### Task brief
Transcribe exactly everything in the data below from the line containing "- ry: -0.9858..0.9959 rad" down to the line containing "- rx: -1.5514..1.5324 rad", both lines included and nothing further.

### Source data
+++++
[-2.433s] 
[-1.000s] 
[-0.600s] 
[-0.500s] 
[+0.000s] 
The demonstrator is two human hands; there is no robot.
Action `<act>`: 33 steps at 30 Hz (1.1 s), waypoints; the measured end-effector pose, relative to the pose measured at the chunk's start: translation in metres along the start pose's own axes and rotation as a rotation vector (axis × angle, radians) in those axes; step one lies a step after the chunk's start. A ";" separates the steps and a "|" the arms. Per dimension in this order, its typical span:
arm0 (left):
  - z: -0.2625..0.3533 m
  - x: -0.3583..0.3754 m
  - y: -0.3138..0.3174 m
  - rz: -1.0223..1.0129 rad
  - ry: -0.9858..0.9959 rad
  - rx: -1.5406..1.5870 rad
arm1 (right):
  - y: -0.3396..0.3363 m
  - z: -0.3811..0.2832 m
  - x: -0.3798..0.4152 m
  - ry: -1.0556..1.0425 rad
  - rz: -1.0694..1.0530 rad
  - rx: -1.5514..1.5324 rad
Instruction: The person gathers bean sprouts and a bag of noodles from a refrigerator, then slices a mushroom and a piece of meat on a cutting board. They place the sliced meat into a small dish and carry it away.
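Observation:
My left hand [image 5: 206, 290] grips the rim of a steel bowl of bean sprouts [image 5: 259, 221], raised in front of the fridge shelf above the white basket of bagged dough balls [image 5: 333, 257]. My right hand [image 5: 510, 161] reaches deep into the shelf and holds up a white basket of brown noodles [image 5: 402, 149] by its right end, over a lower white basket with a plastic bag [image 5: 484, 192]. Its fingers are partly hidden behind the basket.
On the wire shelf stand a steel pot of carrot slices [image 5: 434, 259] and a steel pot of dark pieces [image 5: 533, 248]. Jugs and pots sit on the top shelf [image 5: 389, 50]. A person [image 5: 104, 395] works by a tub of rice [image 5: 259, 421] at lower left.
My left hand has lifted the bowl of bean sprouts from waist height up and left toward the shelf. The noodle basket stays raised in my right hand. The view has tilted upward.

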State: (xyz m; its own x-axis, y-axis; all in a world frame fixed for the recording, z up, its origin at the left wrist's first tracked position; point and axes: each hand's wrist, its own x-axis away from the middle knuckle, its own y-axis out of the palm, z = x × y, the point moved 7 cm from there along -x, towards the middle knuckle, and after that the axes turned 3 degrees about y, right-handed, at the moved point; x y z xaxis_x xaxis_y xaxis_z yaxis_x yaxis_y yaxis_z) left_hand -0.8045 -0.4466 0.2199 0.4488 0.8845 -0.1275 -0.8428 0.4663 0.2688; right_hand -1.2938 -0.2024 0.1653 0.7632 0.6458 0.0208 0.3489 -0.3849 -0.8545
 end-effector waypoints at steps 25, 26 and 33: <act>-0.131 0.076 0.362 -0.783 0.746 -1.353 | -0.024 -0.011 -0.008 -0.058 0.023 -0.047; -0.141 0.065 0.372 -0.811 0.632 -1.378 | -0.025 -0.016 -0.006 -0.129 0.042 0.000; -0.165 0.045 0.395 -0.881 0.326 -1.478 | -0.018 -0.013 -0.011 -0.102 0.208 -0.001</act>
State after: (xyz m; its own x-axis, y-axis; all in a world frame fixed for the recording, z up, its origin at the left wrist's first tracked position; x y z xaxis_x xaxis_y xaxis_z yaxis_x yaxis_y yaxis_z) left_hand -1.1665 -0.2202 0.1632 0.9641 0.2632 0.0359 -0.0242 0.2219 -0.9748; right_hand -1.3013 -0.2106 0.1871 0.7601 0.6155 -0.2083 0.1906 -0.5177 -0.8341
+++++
### Answer space
  - ry: -0.9858..0.9959 rad
  - rx: -1.5406..1.5870 rad
arm1 (right):
  - y: -0.3396..0.3363 m
  - z: -0.3811..0.2832 m
  - x: -0.3798..0.4152 m
  - ry: -1.0556..1.0425 rad
  - rz: -1.0694..1.0530 rad
  - rx: -1.5514..1.5324 rad

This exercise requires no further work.